Myths Retold: Paintings by Rosemarie Beck is made possible by the Rosemarie Beck Foundation’s gift of eight paintings and four studies representing scenes from The Tempest and classical mythology. The Dion Janetos ’39 Fund for Hellenic Studies provided generous funding for the publication of this catalog featuring an insightful essay by Professor R. Scott Smith, Department Chair, Classics, Humanities and Italian Studies, and the contributions of students in CLAS 601: The Power of Myth taught by Senior Lecturer, Paul Robertson.

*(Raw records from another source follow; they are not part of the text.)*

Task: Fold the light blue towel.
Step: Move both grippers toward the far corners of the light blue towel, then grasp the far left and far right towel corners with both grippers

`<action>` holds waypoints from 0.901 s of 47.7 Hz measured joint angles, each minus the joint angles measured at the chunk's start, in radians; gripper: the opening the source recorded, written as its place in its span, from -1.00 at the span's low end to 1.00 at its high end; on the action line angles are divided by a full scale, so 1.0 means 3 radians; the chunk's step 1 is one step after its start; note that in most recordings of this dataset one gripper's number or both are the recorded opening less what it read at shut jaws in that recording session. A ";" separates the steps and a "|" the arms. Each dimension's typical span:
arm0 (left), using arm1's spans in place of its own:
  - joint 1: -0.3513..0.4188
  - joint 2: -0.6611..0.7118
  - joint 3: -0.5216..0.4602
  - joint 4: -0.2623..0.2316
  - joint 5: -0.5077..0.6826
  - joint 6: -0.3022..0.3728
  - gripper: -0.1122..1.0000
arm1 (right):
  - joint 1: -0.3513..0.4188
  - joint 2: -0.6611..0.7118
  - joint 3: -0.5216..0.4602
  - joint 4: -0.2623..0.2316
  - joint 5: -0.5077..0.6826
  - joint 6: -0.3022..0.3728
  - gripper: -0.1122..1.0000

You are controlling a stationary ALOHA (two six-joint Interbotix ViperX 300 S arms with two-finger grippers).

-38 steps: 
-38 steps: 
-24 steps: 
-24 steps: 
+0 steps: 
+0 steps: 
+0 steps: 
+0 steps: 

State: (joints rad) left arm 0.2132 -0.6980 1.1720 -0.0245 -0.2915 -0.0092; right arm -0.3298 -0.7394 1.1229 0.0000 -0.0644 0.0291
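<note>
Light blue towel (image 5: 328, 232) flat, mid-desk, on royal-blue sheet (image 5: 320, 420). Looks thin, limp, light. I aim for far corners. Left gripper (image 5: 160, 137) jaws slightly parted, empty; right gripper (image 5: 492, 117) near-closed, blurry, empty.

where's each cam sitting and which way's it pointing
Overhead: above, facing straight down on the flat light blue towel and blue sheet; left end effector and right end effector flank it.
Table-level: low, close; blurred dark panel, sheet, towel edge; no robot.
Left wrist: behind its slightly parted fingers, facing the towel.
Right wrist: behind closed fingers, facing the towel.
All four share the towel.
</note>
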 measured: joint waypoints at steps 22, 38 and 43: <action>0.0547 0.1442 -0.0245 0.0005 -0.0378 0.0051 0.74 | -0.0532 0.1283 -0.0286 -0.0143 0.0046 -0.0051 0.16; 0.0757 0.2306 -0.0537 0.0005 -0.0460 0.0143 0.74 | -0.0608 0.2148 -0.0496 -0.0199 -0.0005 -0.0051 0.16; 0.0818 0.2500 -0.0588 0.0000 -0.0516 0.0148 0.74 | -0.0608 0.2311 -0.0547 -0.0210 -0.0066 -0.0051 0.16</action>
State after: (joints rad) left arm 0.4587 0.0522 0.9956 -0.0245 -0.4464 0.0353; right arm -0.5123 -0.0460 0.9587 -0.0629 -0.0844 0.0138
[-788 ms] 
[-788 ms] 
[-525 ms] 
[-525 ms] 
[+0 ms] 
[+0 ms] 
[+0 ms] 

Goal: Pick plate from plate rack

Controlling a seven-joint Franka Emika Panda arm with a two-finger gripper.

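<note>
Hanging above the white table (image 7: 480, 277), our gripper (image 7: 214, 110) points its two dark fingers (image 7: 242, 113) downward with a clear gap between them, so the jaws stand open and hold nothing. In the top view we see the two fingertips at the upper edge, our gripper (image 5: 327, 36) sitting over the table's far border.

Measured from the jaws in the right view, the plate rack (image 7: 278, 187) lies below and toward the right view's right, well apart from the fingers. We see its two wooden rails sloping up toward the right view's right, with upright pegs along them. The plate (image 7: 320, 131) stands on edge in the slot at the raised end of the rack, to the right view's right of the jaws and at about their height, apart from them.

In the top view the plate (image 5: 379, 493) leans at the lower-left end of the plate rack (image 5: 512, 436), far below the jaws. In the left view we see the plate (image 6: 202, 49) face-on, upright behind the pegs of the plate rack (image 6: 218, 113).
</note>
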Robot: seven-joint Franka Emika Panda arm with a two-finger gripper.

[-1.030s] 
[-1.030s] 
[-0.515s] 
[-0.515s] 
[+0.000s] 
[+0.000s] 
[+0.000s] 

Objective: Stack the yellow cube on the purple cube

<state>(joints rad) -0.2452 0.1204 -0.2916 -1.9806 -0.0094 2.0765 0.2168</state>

The exhibition presents paintings and embroideries by Rosemarie Beck (1923–2003) who abandoned abstract expressionist painting in the 1950s and turned to figurative painting. For the remainder of her career, Beck depicted the complicated narratives of women in literature and Greek mythology.

The collection of the Museum of Art of the University of New Hampshire is shaped in part by artists associated with Boston Expressionism, a regional movement marked by an exploration of social, historical, and political themes underpinned by a humanist philosophy expressed figuratively. The movement coalesced in the 1940s and persisted into the 1980s through the teachings of second and third generation Boston Expressionist artists, including faculty at the University of New Hampshire who acquired and exhibited work of their contemporaries. Although Beck lived in New York and her career progressed independently from Boston Expressionist artists, she shares with them a Jewish-immigrant heritage and a propensity for figurative storytelling. Her paintings similarly display imaginative use of brilliant color, bold lines, and virtuosic handling of paint and brushwork characteristic of artists associated with the movement.

If Beck’s legacy of figurative-narrative painting is compatible with the formative core of the Museum of Art’s collection, so too is her teaching philosophy, transmitted by one of her former students, Professor Brian Chu who has taught painting and printmaking at the University of New Hampshire since 2000. Developing from Beck’s close reading of literature and Greek mythology, and the continuum of her approach to teaching, Myths Retold: Paintings by Rosemarie Beck prioritizes the interdisciplinary teaching utility of art to deepen student understanding and enrich engagement with primary sources.